Movement as Metaphor
I’ve always been into the idea of using game mechanics as metaphor. In lieu of this research (and my experience with improv), I am also very interested in exploring movement itself as metaphor for the subject matter of a course.
For example, in the web development class I am co-teaching at the Saxifrage School, I came up with a role-playing exercise to help students learn Git. Students assumed the roles of Sally the coder, a local repository, Git, and a remote Github repository. We were able to emulate pushing, pulling, committing, branching, conflicts and more by moving the repositories’ arms or legs to emulate changing a file. For example, Sally moves the local repository’s arm to the left, commits the change, then pushes it to Github, where Git walks over to Github and moves his/her arm to the same position. I promise to write a more detailed post about this.

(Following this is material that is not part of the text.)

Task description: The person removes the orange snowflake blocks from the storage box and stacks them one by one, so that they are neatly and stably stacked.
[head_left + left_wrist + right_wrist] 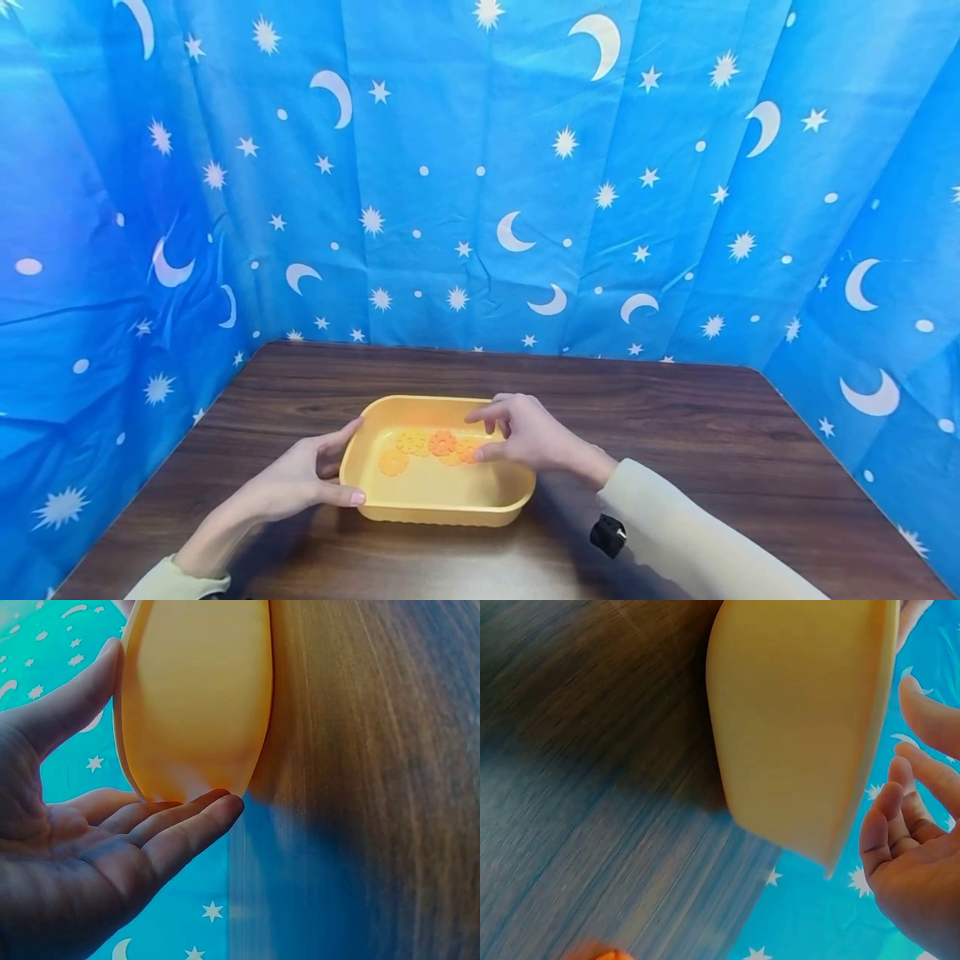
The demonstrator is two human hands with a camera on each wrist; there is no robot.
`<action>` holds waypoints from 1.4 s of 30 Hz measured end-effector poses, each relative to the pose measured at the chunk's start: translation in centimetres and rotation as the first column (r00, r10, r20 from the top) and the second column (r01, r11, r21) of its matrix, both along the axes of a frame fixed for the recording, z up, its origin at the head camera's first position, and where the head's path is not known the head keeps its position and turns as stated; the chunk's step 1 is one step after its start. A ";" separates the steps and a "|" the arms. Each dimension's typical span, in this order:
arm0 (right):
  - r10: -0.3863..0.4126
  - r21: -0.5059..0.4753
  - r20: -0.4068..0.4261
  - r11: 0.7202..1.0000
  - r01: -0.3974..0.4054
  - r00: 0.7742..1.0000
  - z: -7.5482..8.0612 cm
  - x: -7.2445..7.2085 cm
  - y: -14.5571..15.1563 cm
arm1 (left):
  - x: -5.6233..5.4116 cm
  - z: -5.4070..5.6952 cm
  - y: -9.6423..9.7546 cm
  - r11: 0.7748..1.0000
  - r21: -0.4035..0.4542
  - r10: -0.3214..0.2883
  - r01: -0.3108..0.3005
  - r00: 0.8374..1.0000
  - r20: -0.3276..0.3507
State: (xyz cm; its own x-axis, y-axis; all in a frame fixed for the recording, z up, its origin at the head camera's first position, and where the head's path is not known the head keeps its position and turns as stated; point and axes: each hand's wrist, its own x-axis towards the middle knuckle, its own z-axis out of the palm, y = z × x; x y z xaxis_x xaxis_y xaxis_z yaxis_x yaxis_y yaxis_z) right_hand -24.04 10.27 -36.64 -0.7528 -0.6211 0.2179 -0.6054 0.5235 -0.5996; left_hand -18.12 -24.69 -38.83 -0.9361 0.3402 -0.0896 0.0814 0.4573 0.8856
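Observation:
A yellow plastic tub (435,515) sits on the brown table. Several flat flower-shaped pieces in orange and yellow lie on its floor, among them an orange flower piece (442,443) and a paler flower piece (393,461). At the tub's left end my left hand (288,479) holds it, thumb on the near rim and fingers along the end wall. My right hand (528,433) hovers over the tub's right side, fingers loosely bent and parted from the thumb, nothing visible between them. In the head view its thumb overlaps the rightmost flower piece (470,451); contact cannot be told.
The dark wood-grain table (660,417) extends around the tub. A blue cloth (450,125) with white moons and stars hangs behind and at both sides. On the right sleeve is a black device (607,536). A cropped orange thing (613,955) shows at the right wrist view's lower edge.

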 end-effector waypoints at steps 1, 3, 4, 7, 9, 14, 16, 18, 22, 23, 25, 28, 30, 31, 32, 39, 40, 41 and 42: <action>0.006 0.001 0.004 1.000 -0.006 1.000 0.0 0.0 -0.2 | 0.0 0.0 0.0 1.000 0.001 -0.001 0.001 1.000 0.001; 0.016 0.005 0.019 1.000 -0.017 1.000 -0.1 0.1 -0.7 | 0.0 0.0 0.0 1.000 0.002 0.000 0.000 1.000 0.003; 0.021 0.007 0.026 1.000 -0.021 0.999 -0.1 0.1 -0.9 | 0.0 0.0 0.0 1.000 0.001 0.000 0.000 1.000 0.003; 0.022 0.020 0.052 1.000 -0.023 0.998 -0.2 0.2 -1.4 | 0.0 0.0 0.0 1.000 0.004 -0.005 0.005 1.000 0.003; 0.016 0.029 0.061 0.999 -0.018 0.998 -0.3 0.1 -1.7 | 0.0 0.1 0.0 1.000 0.008 -0.009 0.009 1.000 0.001; 0.002 0.030 0.071 1.000 -0.004 0.997 -0.9 -0.3 -2.2 | -0.1 0.0 -0.1 0.999 0.029 -0.021 0.021 1.000 0.000; 0.007 0.034 0.060 0.999 -0.009 0.998 -1.2 -0.4 -2.4 | 0.0 0.0 -0.1 0.999 0.035 -0.027 0.026 1.000 0.003; 0.011 0.047 0.048 0.999 -0.013 0.999 -1.4 -0.5 -2.7 | 0.0 0.0 -0.1 0.999 0.041 -0.030 0.030 1.000 0.008; 0.027 0.067 0.046 0.997 -0.030 0.999 -1.5 -0.6 -3.1 | 0.1 0.0 -0.2 0.999 0.043 -0.028 0.028 1.000 0.009; 0.029 0.074 0.053 0.997 -0.033 0.998 -1.5 -0.7 -3.2 | 0.1 -0.1 -0.2 0.999 0.043 -0.028 0.028 1.000 0.008; 0.036 0.089 0.063 0.995 -0.042 0.997 -1.5 -0.9 -3.4 | 0.1 -0.1 -0.2 0.999 0.046 -0.030 0.030 1.000 0.008; 0.036 0.107 0.073 0.993 -0.044 0.997 -1.7 -1.2 -3.6 | 0.1 -0.1 -0.2 0.998 0.055 -0.033 0.032 0.999 0.009; 0.031 0.112 0.070 0.993 -0.038 0.997 -1.9 -1.4 -3.8 | 0.1 -0.1 -0.2 0.998 0.063 -0.032 0.031 0.999 0.012; 0.025 0.112 0.070 0.993 -0.033 0.997 -2.0 -1.5 -3.9 | 0.1 -0.1 -0.1 0.997 0.065 -0.031 0.030 0.999 0.013; 0.019 0.112 0.069 0.993 -0.027 0.997 -2.1 -1.6 -3.9 | 0.1 -0.1 -0.1 0.997 0.066 -0.031 0.030 0.999 0.015; -0.020 0.127 0.091 0.992 0.008 0.996 -2.6 -1.7 -4.4 | 0.1 0.1 0.0 0.999 0.047 -0.016 0.015 1.000 0.016; -0.023 0.132 0.093 0.991 0.011 0.995 -2.7 -1.8 -4.4 | 0.1 0.1 0.0 0.999 0.046 -0.015 0.015 1.000 0.015; -0.025 0.136 0.097 0.991 0.012 0.995 -2.7 -1.8 -4.4 | 0.1 0.1 0.0 0.999 0.047 -0.017 0.017 1.000 0.013; -0.028 0.139 0.105 0.990 0.014 0.994 -2.7 -1.8 -4.4 | 0.1 0.1 0.0 0.999 0.049 -0.020 0.019 1.000 0.012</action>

The Dance Exchange’s D|Lab includes an exercise called Movement Metaphor in their Toolbox for instructors, which functions to “generate movement vocabulary”. My idea of movement as metaphor is more about emulating the larger architecture of a process or concept, rather than breaking down specific terms. It would work well with technical topics like the example above, and I think would be effective with liberal arts, particularly philosophy. I’m in the beginning stages of designing a game/exercise to emulate historical conflicts for the SMALLab at Elizabeth Forward Middle School. Progress updates coming later this summer.
There is much more I want to address here, so I’m adding this anecdote of future post topics because committing to things publicly supposedly helps you complete them.
- We need a new word. I keep labeling my ideas and work as “games”, but in many cases they are more accurately “interactive learning experiences”. I’ve written before about the many definitions of game, and some of them apply. But when it comes down to articulating my thoughts to others, the term “game” doesn’t work.
- More details on the Git “game” mentioned above, and strategies for simulating technical topics with movement.
- SMALLab games for Elizabeth Forward. More ideas on how to incorporate the Science Choreography tools, and details on the game I am creating about conflict. Coming later this summer.